A gene of breast cancer with poor prognosis
The BCL11A gene is overactive in nearly eight out of ten patients with breast cancer and their presence is associated with more advanced tumor grade.
Almost one in five patients with breast cancer has the triple negative type, a type of tumor that lacks three receptor proteins (no receptors for estrogen, progesterone and HER2) responsive to hormonal therapies used for other subtypes of breast cancer and that makes their prognosis poorer than other types. So far only a few have been associated with the development of genomic aberrations, but according to a currently displayed work “Nature Communications” the presence of the BCL11A gene appears to be decisive.
The research, conducted in human and mouse cells, offers a new way to design specific treatments for this aggressive tumor. BCL11A gene is overactive in nearly eight of ten patients with basal-like breast cancer and their presence was associated with more advanced tumor grade. Furthermore, in cases where new copies of the cancer gene BCL11A were manufactured, decreased the chances of survival of the patient.
The team of researchers analyzed breast tumors almost 3,000 patients and examined changes in genes that affect the behavior of stem cells and developing tissues, because previous studies suggested that these genes, when mutated, can often lead the development of cancer. Their work clearly showed that BCL11A gene is a new driver for triple negative breast cancers.

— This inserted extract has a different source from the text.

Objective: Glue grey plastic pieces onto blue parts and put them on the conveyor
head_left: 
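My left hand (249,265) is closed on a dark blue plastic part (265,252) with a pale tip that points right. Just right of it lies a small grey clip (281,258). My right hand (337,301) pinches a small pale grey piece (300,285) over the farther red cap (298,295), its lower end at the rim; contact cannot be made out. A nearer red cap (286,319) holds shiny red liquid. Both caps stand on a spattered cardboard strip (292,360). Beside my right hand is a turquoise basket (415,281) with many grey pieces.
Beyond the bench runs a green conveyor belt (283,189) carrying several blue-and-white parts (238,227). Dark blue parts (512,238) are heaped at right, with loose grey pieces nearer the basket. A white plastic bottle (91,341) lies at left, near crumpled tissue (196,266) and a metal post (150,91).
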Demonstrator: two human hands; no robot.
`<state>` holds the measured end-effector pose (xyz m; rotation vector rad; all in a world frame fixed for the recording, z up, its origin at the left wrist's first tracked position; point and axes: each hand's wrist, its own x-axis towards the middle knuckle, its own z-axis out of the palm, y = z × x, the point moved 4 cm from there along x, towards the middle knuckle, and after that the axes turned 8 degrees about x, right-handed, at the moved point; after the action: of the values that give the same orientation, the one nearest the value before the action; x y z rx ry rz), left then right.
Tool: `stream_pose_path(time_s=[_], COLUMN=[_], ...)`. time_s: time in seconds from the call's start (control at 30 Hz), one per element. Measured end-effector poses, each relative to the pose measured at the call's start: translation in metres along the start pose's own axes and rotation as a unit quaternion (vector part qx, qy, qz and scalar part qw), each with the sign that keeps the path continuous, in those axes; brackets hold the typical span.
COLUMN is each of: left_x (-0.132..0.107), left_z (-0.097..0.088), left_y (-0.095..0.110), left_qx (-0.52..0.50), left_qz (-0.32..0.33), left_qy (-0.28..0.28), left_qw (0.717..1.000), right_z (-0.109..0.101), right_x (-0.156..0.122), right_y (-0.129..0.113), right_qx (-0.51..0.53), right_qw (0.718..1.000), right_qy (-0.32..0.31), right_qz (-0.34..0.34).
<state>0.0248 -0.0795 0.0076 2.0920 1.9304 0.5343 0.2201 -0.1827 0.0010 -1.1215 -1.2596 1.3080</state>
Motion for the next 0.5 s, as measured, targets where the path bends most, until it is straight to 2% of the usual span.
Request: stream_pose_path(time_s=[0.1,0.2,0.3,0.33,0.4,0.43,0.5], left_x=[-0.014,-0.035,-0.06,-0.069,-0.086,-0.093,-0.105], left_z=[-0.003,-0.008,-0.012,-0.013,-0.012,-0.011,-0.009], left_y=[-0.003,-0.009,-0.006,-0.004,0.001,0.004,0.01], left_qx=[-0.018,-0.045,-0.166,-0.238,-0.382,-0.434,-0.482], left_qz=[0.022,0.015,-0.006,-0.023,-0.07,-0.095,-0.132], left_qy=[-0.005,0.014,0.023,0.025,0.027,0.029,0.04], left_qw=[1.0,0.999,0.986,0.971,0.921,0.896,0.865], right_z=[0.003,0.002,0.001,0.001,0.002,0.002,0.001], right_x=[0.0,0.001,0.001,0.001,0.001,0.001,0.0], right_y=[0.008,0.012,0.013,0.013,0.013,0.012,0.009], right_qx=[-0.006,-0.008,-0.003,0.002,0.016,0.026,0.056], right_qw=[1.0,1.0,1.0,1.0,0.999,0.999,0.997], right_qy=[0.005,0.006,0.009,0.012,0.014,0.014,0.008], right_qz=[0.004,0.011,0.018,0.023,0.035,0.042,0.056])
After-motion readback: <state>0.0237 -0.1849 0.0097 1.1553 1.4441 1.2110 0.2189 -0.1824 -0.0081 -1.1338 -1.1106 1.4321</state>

In addition, researchers have shown that the addition of a new asset BCL11A gene to human or mouse mammary cells made them behave as tumor cells. When BCL11A activity in cell samples triple negative breast cancer was reduced some characteristics of human cancer cells were lost and these cells were less tumorigenic. That is a higher activity of BCL11A, more cancer-like behavior, and vice versa. When the gene was inactivated in mice, they did not develop tumors in the mammary gland, whereas all untreated animals did.
The results were really exciting. The scientists have identified a new gene for one of the breast cancers most difficult to treat. The study provides key information for clinical decisions and treatment options plus it will enable the search for new targeted therapies.